La principal preocupación del gobierno entrante se centra en el proceso de contratación para el servicio de escoltas, cuyo presupuesto supera los 78.000 millones de pesos. Según la administración electa, el contrato sería adjudicado antes del cambio de gobierno, lo que impediría revisar los perfiles y la idoneidad del personal encargado de la seguridad del presidente y del nuevo gabinete ministerial.
Ante esta situación, De la Espriella pidió al procurador Gregorio Eljach ejercer vigilancia preventiva sobre el proceso e incluso evaluar la posibilidad de recomendar su suspensión hasta que el nuevo gobierno pueda analizar la conveniencia de la contratación.
La solicitud también incluye seguimiento a otros procesos de la UNP, entre ellos la provisión de más de 5.100 cargos de Oficiales de Protección en provisionalidad, pese a que solo cerca de 900 vacantes fueron convocadas mediante concurso de méritos.

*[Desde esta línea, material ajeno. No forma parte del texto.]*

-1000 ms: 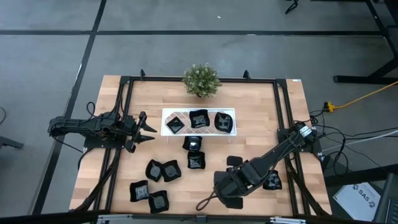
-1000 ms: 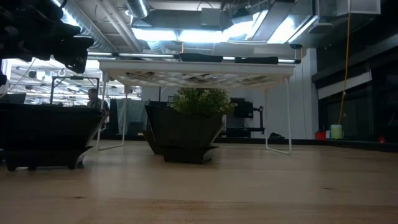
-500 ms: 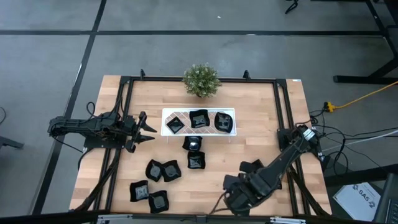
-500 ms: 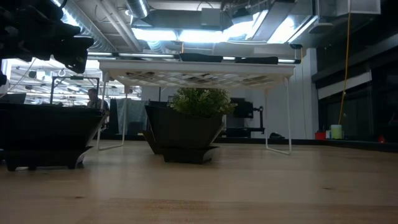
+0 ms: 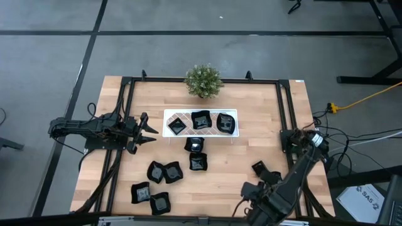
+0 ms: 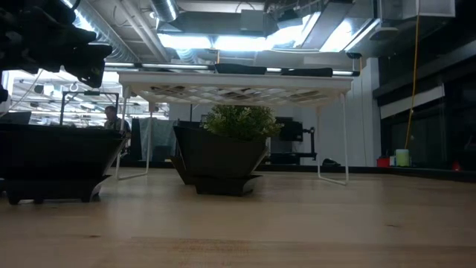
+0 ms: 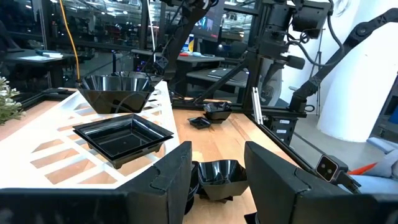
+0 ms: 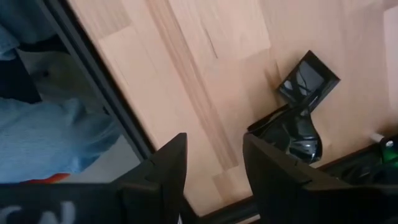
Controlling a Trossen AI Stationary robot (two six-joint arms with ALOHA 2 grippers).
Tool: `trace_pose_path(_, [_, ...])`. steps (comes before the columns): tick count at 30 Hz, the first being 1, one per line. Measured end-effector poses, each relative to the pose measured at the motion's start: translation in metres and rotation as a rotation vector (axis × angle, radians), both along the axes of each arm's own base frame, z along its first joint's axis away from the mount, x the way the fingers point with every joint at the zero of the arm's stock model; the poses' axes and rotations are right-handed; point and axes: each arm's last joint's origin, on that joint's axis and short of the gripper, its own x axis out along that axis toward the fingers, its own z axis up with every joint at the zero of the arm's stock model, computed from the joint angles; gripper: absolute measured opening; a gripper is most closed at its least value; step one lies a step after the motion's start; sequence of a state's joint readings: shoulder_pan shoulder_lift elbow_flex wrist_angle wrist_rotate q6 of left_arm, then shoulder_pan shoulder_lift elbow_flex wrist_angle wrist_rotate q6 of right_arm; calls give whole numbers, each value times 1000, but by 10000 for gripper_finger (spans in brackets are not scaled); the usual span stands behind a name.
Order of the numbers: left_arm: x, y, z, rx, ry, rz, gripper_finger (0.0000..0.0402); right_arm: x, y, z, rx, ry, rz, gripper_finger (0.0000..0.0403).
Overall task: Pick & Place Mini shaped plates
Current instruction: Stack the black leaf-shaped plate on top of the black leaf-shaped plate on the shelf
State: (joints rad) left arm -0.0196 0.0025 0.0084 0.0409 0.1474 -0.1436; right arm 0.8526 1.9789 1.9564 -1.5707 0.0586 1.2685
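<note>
The wooden table [image 5: 251, 135] is being seen from above, with a black frame around it. The long white tray [image 5: 200, 122] is being kept near the middle, toward 12 o'clock, and three mini shaped plates [image 5: 201, 119] are being carried on it. A small green plant [image 5: 203, 80] is being stood at 12 o'clock, just past the tray.

The left arm is being held at 9 o'clock, and the left gripper [image 5: 149, 130] is being pointed at the tray's end; its claw is being held open by a narrow gap, with nothing in it. The right arm is being stretched toward 5 o'clock, and the right gripper [image 5: 246, 190] is being held by the table's near edge, its claw also open and empty.

Two more plates [image 5: 197, 154] are being left just below the tray. Four plates [image 5: 157, 182] are being left at 7 o'clock. Two plates [image 5: 264, 172] are being left at 4 o'clock, close to the right arm.
</note>
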Motion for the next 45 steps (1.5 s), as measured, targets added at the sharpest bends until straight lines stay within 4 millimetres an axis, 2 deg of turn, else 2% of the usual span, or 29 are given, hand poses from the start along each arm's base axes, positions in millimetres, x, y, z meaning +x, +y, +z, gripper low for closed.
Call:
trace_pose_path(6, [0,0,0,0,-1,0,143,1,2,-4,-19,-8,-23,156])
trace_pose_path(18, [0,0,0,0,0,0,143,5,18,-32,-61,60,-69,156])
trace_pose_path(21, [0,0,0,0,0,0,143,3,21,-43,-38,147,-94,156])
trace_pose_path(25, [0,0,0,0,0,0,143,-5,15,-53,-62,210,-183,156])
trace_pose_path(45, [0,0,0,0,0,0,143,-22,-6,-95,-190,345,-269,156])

De igual forma, el gobierno electo pidió revisar un contrato para la adquisición de 188 botes y 264 motores fuera de borda, destinados a municipios de nueve departamentos, así como seis procesos de contratación relacionados con medidas colectivas de protección para comunidades indígenas.
Según el presidente electo, la intervención de la Procuraduría busca garantizar que todas las contrataciones se desarrollen con transparencia, respetando la Constitución y la ley, además de proteger el interés público y fortalecer la confianza institucional durante el proceso de transición de gobierno.